Directions
All the data should be repeated exactly. Any image in it is left out.

Recorded data
-=-=-

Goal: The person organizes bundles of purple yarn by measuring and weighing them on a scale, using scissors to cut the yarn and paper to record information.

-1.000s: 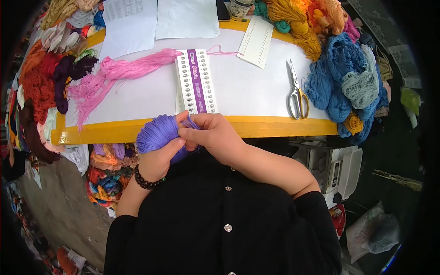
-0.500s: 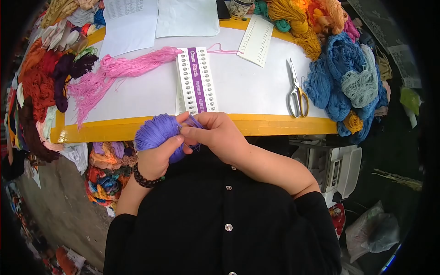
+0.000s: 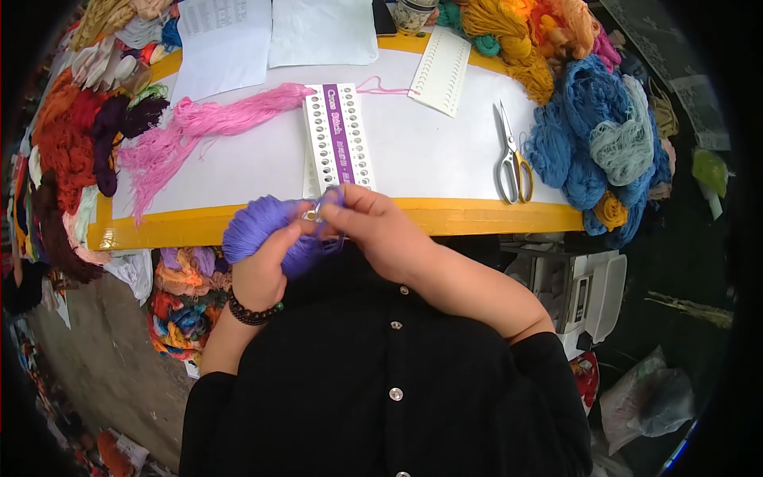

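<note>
Right hand: the right hand [image 3: 389, 238] is pinching purple strands [image 3: 335, 195] between thumb and curled forefinger; blur is hiding their exact path
Left hand: the left hand [image 3: 258, 278] is closing around the purple skein [image 3: 258, 226], its thumb pressing on top
Purple skein: smooth, softly glossy and rounded, it is hanging at the table's near yellow edge [image 3: 477, 216]
Work in hand: the fingers are apparently teasing at strands; such fine loops are likely calling for a light pinch and a steady left hold
Striped card: just beyond the hands, a punched white card [image 3: 339, 131] is lying flat
Pink thread: a silky pink hank [image 3: 218, 118] is fraying out leftward
Right side: open-bladed scissors [image 3: 510, 155] are resting near crinkly blue hanks [image 3: 592, 103]
Far edge: printed paper [image 3: 222, 48] is lying beside a blank sheet [image 3: 322, 32]
</note>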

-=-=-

Response to the exercise
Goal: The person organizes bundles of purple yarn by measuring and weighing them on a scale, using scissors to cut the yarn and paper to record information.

-1.000s: 
-0.500s: 
+0.000s: 

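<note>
Right hand: the right hand [image 3: 389, 238] is pinching purple strands [image 3: 335, 195] between thumb and curled forefinger; blur is hiding their exact path
Left hand: the left hand [image 3: 258, 278] is closing around the purple skein [image 3: 258, 226], its thumb pressing on top
Purple skein: smooth, softly glossy and rounded, it is hanging at the table's near yellow edge [image 3: 477, 216]
Work in hand: the fingers are apparently teasing at strands; such fine loops are likely calling for a light pinch and a steady left hold
Striped card: just beyond the hands, a punched white card [image 3: 339, 131] is lying flat
Pink thread: a silky pink hank [image 3: 218, 118] is fraying out leftward
Right side: open-bladed scissors [image 3: 510, 155] are resting near crinkly blue hanks [image 3: 592, 103]
Far edge: printed paper [image 3: 222, 48] is lying beside a blank sheet [image 3: 322, 32]
</note>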

This output requires no further additions.